A homossexualidade vem sendo discutida
há tempos e cada vez mais tem ganho espaço – e vale citar que as
novelas dos canais abertos têm contribuído bastante para isso,
pois, ainda sendo as maiores formadoras de opinião do país, sempre
retratam os gays como pessoas boas e gentis, ajudando-os a
conquistar a simpatia do público – o que não significa que a
conversão dessa empatia pelo personagem para o mundo real seja
integral. Sabemos que em alguns lugares está se tornando menos
incomum demonstrações públicas de afeto, mas não em outros – a
maioria, por enquanto. A decisão da produtora em finalmente exibir a
tão cobrada cena vem no embalo da abertura que esse tema tem
conseguido. Ou seja, utilizando seus poderes de difusão em massa,
projetou algo que acontece timidamente, às escondidas, para um
público numeroso e diversificado, alegrando uns e decepcionando
outros, o que é natural em uma sociedade tão heterogênea como a
nossa – e vale lembrar que o novo nunca é unânime. Mas a pergunta
ainda ressoa: por que não antes?
Algumas pessoas querem imbuir
produtoras e emissoras de obrigação moral de combater o que quer
que seja. Mas o fato é que elas não têm. O modelo de negócio da
televisão ainda hoje é a captação da atenção dos
telespectadores através de programas que despertem seu interesse a
fim de exibir comerciais de produtos e serviços. A missão dessas
empresas não é quebrar tabus, mas promover o comércio através de
propagandas. Estamos em um tempo em que damos preferência a empresas
com programas de responsabilidade social e ambiental, mas isso é um
requisito não-fundamental para as companhias. Trata-se de um
diferencial competitivo. O objetivo das empresas de comunicação não
é mudar o mundo ou transformar a sociedade. Essa é a razão de ela
ter bastante cautela com o que vai ao ar. É por isso que realiza
pesquisas junto ao público a fim de medir o índice de audiência e
saber se está agradando ou não aos telespectadores. Por este motivo
consideram o contexto do momento antes de exibir um determinado
conteúdo.
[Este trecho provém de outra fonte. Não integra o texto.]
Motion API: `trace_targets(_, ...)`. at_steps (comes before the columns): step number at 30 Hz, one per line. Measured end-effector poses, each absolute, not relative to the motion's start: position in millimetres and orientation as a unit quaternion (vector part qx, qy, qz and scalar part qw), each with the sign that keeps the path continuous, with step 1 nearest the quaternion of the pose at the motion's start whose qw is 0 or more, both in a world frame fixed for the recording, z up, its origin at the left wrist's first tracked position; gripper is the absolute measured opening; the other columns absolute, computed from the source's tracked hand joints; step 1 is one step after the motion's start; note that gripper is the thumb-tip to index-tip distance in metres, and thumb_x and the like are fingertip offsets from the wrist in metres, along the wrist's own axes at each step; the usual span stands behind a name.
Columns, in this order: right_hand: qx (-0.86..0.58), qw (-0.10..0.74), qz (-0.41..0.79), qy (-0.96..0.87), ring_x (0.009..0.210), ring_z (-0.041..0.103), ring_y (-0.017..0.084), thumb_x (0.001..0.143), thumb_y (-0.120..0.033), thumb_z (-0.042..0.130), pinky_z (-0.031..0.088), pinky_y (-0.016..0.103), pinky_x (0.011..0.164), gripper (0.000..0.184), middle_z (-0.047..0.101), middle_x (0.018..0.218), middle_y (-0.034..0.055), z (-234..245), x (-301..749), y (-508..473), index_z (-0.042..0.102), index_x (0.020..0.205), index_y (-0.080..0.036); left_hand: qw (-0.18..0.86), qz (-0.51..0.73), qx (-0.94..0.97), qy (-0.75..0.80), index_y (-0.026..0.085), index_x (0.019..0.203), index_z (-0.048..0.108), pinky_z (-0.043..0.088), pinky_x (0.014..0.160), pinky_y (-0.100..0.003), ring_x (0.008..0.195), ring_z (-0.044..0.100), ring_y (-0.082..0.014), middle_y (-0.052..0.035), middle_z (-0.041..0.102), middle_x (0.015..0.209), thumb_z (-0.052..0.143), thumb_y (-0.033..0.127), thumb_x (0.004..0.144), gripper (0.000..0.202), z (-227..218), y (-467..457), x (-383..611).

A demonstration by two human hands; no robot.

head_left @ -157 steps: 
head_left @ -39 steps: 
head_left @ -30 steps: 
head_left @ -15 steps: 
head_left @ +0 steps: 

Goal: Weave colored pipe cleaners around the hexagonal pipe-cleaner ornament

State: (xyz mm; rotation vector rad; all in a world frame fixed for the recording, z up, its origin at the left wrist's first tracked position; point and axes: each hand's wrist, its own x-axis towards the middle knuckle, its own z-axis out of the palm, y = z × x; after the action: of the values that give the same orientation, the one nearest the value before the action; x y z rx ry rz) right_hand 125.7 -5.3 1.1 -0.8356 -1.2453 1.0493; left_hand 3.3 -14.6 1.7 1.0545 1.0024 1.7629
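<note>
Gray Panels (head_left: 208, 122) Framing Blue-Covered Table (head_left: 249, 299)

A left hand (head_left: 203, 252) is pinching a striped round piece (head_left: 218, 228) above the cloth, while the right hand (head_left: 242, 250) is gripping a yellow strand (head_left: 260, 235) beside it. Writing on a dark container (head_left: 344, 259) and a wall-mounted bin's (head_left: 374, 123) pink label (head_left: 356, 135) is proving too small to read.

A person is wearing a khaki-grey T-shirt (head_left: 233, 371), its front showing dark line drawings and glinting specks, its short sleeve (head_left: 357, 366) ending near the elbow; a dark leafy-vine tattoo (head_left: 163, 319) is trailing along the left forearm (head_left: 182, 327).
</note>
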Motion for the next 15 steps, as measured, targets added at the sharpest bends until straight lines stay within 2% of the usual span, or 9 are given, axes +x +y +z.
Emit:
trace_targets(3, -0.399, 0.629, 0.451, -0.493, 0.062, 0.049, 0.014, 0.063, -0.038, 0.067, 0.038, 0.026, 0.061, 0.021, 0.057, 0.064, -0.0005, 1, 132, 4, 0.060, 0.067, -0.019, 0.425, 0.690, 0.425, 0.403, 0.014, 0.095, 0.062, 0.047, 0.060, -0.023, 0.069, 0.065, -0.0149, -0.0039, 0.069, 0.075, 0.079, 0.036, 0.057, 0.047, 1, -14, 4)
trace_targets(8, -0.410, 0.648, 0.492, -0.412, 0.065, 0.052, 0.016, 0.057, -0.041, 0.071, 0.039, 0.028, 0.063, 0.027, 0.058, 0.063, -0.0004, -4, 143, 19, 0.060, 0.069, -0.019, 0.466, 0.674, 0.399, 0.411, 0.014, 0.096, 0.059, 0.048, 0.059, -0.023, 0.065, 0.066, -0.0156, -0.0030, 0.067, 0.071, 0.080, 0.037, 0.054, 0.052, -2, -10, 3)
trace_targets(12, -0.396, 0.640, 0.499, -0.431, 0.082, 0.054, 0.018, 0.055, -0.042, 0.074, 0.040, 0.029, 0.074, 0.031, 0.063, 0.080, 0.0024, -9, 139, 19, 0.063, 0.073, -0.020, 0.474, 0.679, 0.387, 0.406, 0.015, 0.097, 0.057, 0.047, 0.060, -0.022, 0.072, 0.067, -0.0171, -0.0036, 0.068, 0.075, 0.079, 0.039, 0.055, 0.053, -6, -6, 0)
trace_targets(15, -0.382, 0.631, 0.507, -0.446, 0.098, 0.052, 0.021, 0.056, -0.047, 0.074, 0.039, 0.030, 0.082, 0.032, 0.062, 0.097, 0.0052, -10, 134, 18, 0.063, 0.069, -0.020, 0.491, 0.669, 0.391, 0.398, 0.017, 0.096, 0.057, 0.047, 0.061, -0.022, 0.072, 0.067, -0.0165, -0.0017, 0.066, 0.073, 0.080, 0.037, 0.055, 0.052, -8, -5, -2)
Há tempos a questão homossexual frequenta as telenovelas
brasileiras, mas as emissoras julgavam que o público de quinze anos
atrás não estava preparado para cenas de beijo entre casais gays.
Se tais cenas foram exibidas agora, é porque a emissora julgou que a
sociedade, em parte, já está preparada para isso – ou que a
discussão já pode ser levantada (ou apenas desejava cativar o
grande público LGBTS). A televisão é uma máquina de
entretenimento amparada no marketing, não uma entidade
política ou sindical – muito embora ela possa ter (e normalmente
tem) alguma inclinação partidária, algo que também não é unânime.
Mas aqui no Brasil há esse sentimento
de que tudo deve ter motivação política: a música tem que ser
política, as universidades, os livros, os órgãos públicos, o
entretenimento. É uma redução do mundo a uma visão míope das
coisas. É verdade que temos vários problemas a resolver, mas não é
distribuindo obrigações indevidas a órgãos não-competentes que
iremos saná-los. A televisão sempre irá nivelar por baixo sua
programação, pois sua ocupação é o flerte com o público, ora
retratando as verdades óbvias, ora atiçando sua comodidade –
atuando como lente de aumento. Os ativistas LGBTS podem comemorar,
mas não devem esquecer que a luta é primariamente deles, com ou sem
aliados. O apoio da mídia é, nesse sentido, um bônus inesperado e
muito bem-vindo ao movimento, mas longe de ser uma obrigação.